PROLOGUE
If he’d been prancing through Château Rémy in scarlet heels, sporting a devil’s tail and a flashy red cape, Leo could have understood why everybody he passed was turning to stare at him, apparently amazed by his long-overdue return to the family home.
As it was, he was dressed sombrely in dark clothes, as befitted the occasion, and making his way quietly and respectfully through these dimly lit corridors thronging with grieving friends and relatives.
There really was nothing remarkable about him today. He’d shaved off his trademark beard and moustache, ignoring the severe pangs this cost him, and even tied back his long hair with a black ribbon, to look less ‘wild’. Yes, that was the word his grandmother had used to describe him last time he was home. You look like a wild beast, Leo. Conscious of not wanting to upset her, he had taken steps to tame his appearance before getting on the train first thing that morning.
Yet still, at every corner, these friends, relatives and hangers-on ogled him, wide-eyed and prurient, whispering among themselves like snakes hissing in the darkness.
‘Ah, c’est Leo… Leo Rémy.’
At last, he reached the room where his brother lay in state, like a dead king.
The door stood open, waiting for him.
Leo halted and swallowed. His hand went to the knot of his unfamiliar tie, wishing he could loosen it. Tear it off it, in fact. But some things were simply impossible. They could only be faced and endured.
Like the body of his older brother.
He squared his shoulders, accepted a handshake from old Alfonse on the door, who doubtless had been standing there for hours like a guardsman, and stepped into the room.
Francis had been laid out on the dining room table, its length now draped in black velvet. Like Leo, he had been dressed in his best suit. Though Francis’s was an austere three-piece with black waistcoat and tie. No doubt he was untroubled by the knot held firm against his throat. His brother’s shoes completed this picture of urbane professionalism. Expensive black leather, highly polished, not a speck of dirt to be seen.
It didn’t look like Francis. At least, his face was the same. Noble, patrician, his hair thick and black and parted in the usual way. But the rest of him…
No, this didn’t look like Francis at all.
His brother would have hated that formal suit, which no doubt their weeping grandmother had picked out for his funeral. He had preferred jeans and tee-shirts in the summer, and jeans with hoodies in the winter. And always trainers on his feet. Even when he had worn a suit, for weddings and funerals, he’d paired it with trainers. Whomever those shoes had belonged to, he doubted it had been Francis. Perhaps they had been bought specially for the occasion.

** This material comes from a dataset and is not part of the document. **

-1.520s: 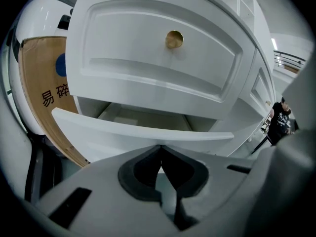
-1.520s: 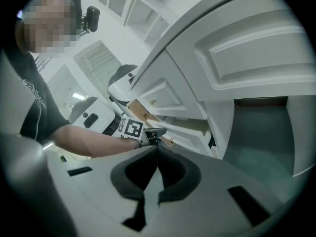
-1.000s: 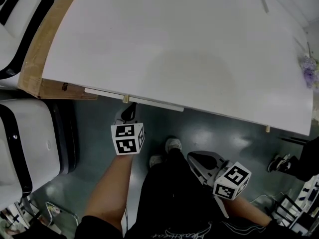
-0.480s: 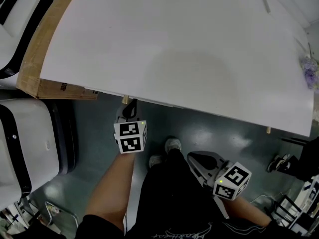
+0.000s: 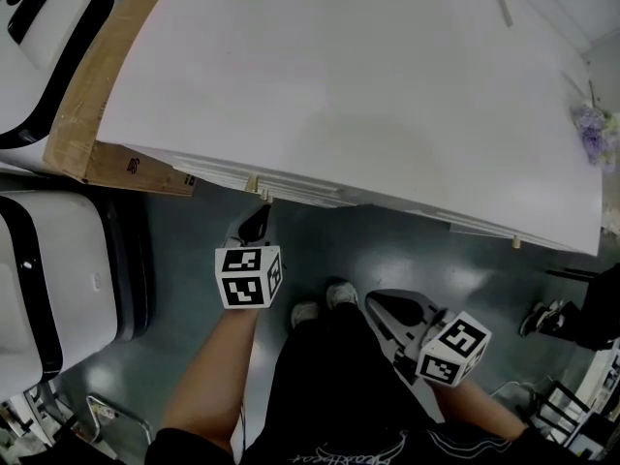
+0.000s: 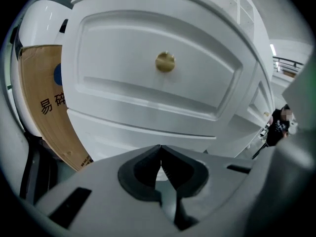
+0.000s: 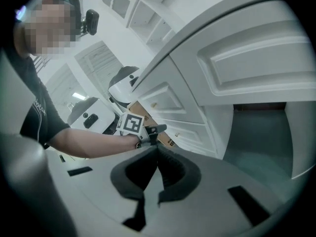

The last shoes Francis would ever wear. And he would have hated them.
His throat choked with sudden, inappropriate laughter, and he wished he could make a joke about it.
To Francis.
‘Hey, nice shoes… You up in court, bro?’
But he couldn’t.
Francis was dead and Leo would never get to mock him again. Never argue with him again. Never have a brother again.
‘I’m very sorry for your loss,’ a voice said at his elbow. Some distant relative from Bordeaux, a man he barely knew, put a hand on his shoulder. ‘So tragic. To be taken so young… How old was he, Leo? Thirty-three? Thirty-four?’
‘He was thirty-six,’ Leo replied thickly, dismayed by the emotion clogging up his throat.
‘Do they know how it happened?’
This was the last thing he wanted to talk about. But they expected him to crack, didn’t they? To rip off his tie and head for the nearest bar…
‘They may never know,’ he managed to say, though with difficulty. It was a miracle he could speak at all. His tongue had suddenly become several sizes too large for his mouth. At any moment, it might flop out over his lower lip, like a dog’s tongue, and he would start drooling… ‘Pilot error seems to be what they’re going with. It should have been a routine flight. He was flying solo back from Bordeaux when –’
Leo stopped, unable to go on, and bowed his head.
‘I’ll leave you alone with him.’ The relative, whose name still escaped him, discreetly slipped away.
He struggled to remember exactly what he’d said to Francis the last time they’d met, four summers ago. It would have been a few days after his half-sister’s birthday in mid-June, most likely. He liked Bernadette, despite her abrupt, slightly brittle ways, and had come to Paris to wish her a happy birthday in person…
But he’d also been hoping to borrow a little money from Francis.